Dataset records
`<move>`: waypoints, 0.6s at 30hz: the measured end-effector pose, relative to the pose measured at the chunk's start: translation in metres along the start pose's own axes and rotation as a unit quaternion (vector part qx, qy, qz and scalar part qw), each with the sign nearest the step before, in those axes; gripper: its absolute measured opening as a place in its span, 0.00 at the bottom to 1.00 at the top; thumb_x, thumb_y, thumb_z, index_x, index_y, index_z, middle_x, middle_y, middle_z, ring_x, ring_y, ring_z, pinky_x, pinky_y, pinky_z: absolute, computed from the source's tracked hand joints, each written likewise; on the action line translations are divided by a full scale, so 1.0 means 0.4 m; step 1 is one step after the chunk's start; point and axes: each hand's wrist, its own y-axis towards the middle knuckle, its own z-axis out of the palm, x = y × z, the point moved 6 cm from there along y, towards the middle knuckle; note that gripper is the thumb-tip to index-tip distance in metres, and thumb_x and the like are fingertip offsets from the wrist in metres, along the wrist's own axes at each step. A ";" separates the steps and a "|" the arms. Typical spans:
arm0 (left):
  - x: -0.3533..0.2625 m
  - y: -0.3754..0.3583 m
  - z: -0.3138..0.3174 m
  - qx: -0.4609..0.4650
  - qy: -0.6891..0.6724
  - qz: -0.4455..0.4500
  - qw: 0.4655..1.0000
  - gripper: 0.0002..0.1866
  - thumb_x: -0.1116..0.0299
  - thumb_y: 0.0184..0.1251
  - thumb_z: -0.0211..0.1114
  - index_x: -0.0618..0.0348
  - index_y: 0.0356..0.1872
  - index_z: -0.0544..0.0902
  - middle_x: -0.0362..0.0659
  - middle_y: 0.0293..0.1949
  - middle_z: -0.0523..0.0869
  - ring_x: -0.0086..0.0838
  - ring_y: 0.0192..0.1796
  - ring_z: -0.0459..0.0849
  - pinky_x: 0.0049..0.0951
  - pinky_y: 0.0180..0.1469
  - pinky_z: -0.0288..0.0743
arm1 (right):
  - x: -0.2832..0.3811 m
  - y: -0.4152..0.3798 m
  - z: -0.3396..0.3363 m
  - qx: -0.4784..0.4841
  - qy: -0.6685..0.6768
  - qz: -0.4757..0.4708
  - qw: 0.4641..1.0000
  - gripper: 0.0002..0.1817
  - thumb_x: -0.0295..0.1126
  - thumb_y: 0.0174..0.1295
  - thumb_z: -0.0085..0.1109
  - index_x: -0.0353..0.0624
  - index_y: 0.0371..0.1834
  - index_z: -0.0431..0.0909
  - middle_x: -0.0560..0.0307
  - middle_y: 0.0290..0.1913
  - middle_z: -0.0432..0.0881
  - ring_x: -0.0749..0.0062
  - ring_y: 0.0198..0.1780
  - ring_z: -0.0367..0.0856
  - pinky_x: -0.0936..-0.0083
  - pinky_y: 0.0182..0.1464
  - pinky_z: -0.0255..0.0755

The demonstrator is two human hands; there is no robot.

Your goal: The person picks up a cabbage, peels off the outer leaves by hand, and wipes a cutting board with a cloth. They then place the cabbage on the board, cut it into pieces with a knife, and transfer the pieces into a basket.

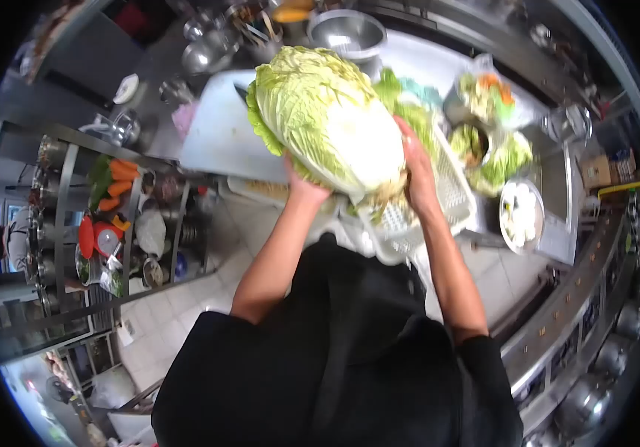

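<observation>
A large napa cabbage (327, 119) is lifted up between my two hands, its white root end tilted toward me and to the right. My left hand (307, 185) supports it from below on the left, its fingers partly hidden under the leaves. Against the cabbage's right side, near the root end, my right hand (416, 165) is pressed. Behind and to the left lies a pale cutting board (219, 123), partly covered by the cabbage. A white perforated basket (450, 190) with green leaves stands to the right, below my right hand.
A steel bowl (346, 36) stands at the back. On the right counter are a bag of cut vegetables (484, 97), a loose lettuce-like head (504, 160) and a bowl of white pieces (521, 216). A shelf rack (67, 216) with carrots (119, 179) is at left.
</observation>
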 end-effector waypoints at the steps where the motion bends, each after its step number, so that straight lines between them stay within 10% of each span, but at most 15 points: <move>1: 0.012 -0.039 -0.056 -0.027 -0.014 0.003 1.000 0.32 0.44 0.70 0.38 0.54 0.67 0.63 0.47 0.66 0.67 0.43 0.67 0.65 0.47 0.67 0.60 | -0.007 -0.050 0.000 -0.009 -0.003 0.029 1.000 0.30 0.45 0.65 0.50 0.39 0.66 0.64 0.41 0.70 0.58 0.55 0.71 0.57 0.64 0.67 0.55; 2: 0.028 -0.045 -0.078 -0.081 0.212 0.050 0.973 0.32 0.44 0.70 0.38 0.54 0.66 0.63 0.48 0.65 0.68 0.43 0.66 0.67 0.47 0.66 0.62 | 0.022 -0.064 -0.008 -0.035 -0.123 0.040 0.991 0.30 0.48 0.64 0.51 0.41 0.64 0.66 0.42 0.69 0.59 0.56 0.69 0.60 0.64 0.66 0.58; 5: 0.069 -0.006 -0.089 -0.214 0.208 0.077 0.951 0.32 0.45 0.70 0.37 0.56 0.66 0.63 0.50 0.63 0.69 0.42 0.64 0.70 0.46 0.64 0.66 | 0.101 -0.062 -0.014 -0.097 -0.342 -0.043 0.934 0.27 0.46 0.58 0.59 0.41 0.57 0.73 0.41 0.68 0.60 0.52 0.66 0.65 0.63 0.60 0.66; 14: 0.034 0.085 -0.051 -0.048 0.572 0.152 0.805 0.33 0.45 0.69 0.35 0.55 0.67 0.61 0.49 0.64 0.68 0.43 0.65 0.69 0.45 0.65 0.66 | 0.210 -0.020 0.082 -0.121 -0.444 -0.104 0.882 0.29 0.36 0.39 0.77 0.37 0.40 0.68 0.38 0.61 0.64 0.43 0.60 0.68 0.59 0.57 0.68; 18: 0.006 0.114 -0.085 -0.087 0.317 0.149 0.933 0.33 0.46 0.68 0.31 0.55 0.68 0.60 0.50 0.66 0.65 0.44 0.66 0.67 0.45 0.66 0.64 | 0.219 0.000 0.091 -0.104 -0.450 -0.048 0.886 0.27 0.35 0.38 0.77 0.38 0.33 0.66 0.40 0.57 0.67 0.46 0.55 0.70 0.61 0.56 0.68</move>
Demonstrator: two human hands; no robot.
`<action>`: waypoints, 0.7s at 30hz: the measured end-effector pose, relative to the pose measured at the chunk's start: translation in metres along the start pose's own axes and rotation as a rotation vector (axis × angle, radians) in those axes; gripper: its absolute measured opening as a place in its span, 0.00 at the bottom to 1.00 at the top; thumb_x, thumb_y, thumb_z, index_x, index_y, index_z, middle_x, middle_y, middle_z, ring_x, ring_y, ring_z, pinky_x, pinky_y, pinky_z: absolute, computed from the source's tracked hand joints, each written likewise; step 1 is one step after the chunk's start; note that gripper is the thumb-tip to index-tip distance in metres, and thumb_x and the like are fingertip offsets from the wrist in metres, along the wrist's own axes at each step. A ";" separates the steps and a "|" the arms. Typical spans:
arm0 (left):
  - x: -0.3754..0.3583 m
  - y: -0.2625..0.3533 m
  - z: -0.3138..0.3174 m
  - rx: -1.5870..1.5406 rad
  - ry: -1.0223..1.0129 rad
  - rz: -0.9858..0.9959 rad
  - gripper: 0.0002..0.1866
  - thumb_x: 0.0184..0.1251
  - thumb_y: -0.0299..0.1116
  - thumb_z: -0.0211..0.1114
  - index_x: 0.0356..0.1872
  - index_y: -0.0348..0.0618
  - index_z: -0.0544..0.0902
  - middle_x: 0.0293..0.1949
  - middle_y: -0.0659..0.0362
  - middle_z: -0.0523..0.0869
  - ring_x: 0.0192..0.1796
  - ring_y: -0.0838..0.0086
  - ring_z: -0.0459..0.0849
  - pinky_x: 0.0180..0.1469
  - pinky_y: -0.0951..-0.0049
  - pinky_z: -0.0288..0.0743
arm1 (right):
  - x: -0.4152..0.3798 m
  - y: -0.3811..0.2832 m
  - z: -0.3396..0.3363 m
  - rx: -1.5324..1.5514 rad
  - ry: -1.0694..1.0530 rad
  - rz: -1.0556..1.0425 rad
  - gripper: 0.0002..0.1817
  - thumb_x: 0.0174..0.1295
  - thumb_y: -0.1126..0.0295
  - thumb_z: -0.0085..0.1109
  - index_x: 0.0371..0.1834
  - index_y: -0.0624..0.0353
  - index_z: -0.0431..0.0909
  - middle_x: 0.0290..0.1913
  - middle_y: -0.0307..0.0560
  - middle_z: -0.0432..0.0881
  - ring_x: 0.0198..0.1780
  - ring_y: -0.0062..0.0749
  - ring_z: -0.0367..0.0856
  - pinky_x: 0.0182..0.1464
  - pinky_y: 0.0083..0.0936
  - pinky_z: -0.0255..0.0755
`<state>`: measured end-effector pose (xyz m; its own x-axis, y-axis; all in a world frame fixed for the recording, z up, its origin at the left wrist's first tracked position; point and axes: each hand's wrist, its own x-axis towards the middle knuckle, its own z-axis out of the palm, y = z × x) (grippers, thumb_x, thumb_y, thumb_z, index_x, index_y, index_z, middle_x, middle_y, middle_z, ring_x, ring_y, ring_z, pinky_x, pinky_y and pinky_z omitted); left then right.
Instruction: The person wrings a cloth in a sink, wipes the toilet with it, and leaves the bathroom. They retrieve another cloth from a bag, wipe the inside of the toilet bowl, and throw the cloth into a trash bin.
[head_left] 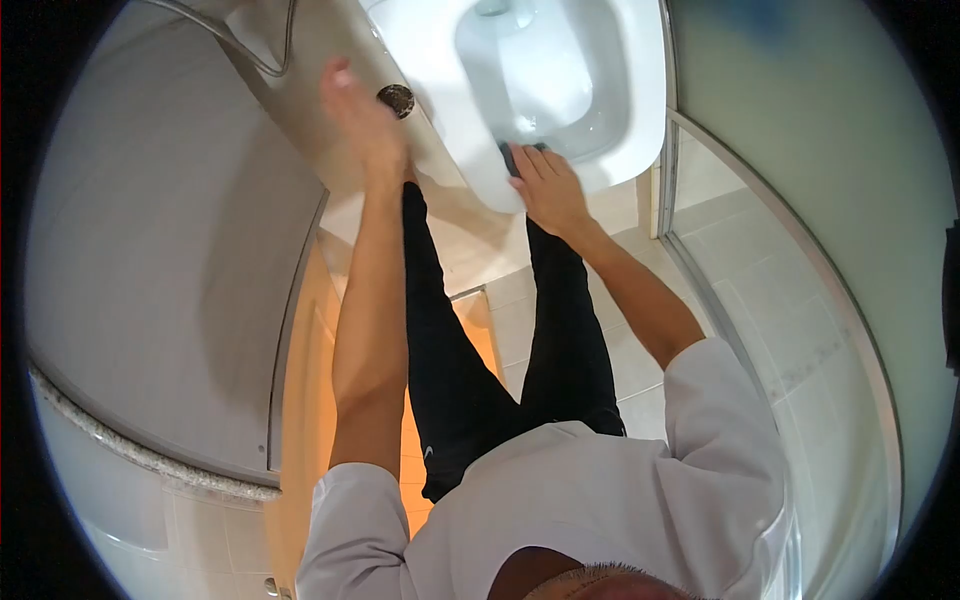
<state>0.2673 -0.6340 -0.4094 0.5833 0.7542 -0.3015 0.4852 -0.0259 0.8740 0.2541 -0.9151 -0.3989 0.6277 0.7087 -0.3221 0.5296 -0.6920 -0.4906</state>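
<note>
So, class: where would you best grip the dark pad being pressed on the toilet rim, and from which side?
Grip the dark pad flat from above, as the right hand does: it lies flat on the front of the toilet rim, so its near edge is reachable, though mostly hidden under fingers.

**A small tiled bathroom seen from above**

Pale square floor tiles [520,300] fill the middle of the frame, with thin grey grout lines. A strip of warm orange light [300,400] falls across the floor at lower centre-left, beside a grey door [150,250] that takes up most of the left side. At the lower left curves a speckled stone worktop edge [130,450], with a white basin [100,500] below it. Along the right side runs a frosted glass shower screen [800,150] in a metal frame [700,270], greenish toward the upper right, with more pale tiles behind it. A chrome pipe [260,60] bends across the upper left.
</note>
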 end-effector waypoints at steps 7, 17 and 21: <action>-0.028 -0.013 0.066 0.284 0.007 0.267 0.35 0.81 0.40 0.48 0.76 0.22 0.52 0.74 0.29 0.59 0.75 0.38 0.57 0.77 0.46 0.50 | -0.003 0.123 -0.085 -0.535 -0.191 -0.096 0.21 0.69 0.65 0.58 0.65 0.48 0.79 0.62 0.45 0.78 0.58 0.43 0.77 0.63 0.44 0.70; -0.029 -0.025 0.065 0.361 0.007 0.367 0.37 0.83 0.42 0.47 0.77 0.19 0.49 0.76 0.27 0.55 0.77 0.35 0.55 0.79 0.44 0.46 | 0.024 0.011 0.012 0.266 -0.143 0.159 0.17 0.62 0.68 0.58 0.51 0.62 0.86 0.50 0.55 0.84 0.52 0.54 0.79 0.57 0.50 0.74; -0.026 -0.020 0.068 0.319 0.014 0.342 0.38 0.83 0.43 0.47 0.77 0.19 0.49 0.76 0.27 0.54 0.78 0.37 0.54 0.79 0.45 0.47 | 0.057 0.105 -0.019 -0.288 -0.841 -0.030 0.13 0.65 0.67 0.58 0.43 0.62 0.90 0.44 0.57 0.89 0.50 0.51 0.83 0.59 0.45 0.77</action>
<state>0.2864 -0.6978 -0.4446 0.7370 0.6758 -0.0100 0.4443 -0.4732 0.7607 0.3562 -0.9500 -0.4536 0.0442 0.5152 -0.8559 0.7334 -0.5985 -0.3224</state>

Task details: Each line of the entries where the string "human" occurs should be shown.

The answer:
The demonstrator is two human hands; there is no robot.
Demonstrator: two human hands; no robot.

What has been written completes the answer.